Okun’s law shows the relationship between the U.S. economy’s unemployment rate and its gross national product (GNP). Okun’s law states that when unemployment falls by 1%, GNP rises by 3%. It however only applies to the U.S. economy and only applies when the unemployment rate is between 3% and 7.5%.

How can GDP gap be calculated using Okun’s Law?

The GDP gap shows the difference between actual GDP and potential GDP. The output gap is calculated as Y–Y* where Y is actual output and Y* is potential output. The percentage GDP gap is the actual GDP minus the potential GDP divided by the potential GDP.

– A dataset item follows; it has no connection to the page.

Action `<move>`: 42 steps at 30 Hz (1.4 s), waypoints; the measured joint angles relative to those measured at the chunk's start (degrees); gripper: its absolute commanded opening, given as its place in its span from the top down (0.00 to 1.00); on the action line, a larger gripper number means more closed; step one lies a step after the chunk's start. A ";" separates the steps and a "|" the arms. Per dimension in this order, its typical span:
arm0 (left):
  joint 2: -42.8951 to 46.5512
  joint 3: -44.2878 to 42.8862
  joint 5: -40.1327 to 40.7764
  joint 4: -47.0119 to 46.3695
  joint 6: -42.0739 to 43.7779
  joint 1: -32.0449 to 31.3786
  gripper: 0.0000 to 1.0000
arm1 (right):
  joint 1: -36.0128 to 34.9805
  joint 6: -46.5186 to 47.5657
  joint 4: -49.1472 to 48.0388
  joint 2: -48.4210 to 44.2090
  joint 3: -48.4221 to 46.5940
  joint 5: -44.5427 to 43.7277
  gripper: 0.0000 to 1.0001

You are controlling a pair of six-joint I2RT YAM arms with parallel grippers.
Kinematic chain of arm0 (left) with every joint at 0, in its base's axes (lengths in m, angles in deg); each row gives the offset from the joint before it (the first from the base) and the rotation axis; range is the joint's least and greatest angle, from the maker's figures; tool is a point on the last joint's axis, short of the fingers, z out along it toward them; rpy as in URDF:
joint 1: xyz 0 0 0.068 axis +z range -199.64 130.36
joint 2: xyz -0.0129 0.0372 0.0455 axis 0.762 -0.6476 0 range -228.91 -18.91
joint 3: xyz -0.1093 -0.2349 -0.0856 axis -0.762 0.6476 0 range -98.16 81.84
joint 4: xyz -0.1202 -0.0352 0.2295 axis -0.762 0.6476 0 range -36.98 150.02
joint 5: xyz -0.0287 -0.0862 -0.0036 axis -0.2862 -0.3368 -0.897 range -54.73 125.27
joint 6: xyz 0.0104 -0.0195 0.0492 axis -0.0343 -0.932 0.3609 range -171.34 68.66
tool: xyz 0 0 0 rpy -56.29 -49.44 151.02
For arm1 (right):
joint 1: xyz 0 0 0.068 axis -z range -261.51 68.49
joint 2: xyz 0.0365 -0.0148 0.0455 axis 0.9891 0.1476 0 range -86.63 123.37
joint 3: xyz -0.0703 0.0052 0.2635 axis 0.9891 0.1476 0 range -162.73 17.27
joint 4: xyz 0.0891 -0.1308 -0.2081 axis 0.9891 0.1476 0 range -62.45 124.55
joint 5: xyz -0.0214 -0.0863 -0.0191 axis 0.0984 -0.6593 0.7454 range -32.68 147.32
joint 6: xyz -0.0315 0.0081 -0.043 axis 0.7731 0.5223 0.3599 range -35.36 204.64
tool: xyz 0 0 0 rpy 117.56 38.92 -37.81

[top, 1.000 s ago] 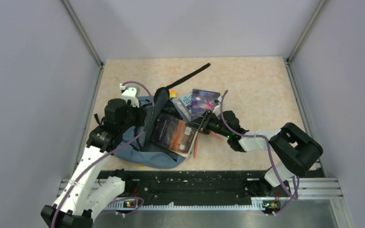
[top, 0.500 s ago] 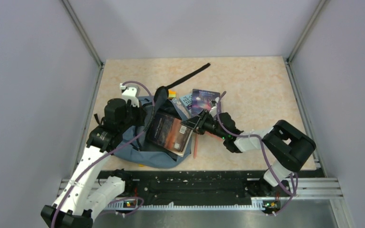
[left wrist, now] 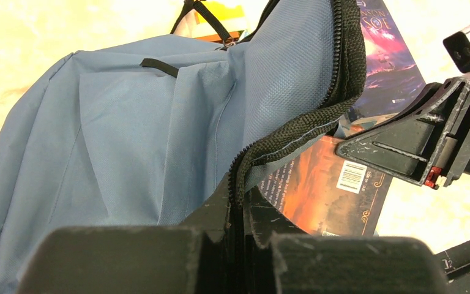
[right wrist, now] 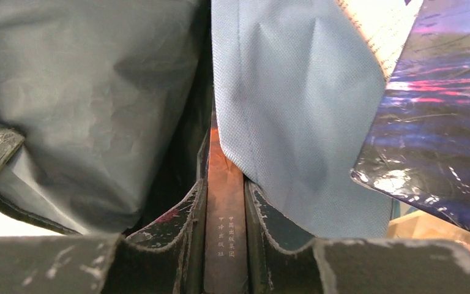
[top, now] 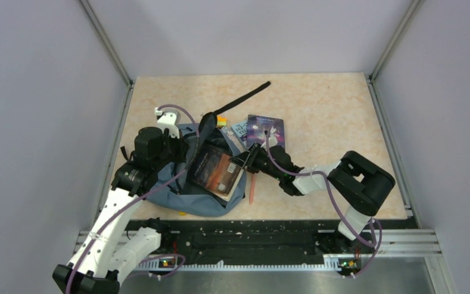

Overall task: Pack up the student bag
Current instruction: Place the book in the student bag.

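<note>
One sandy table [top: 330,116] bearing the student bag [top: 183,196], slumped left of centre. Limp and light; sags everywhere but the stiffer zipper edge [left wrist: 294,131], so best held there, as pinched by left gripper [left wrist: 235,226]. Clamped in right gripper [right wrist: 225,202]: thin book [right wrist: 225,245], nosing into the mouth.

Blocked at the mouth of the student bag [top: 205,202] by the orange-covered book [top: 215,173] lodged partway in. Hemmed just beyond by two more books [top: 265,130] and a black strap [top: 245,97]. Open over the bare table [top: 336,110] far right.
</note>
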 measured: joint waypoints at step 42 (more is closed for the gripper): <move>-0.61 0.00 0.55 0.11 -0.02 0.00 1.00 | -1.86 10.54 4.39 -2.86 2.62 2.69 0.83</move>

How do you calculate Okun coefficient?

Okun’s Law Formulay = Actual GDP.y* = Potential GDP.β = Okun Coefficient.u = Unemployment rate of the current year.u* = Unemployment rate of the previous year.y-y* = Output Gap.

What does Okun’s law show?

Okun’s law shows the relationship between the U.S. economy’s unemployment rate and its gross national product (GNP). Okun’s law states that when unemployment falls by 1%, GNP rises by 3%. It however only applies to the U.S. economy and only applies when the unemployment rate is between 3% and 7.5%.

How does Okun’s law calculate unemployment rate?

Okun’s first relationship caught how changes in the joblessness rate starting with one quarter then onto the next moved with quarterly development in real yield. It is calculated as, Change in the unemployment rate = a + b ∗ (Real yield growth).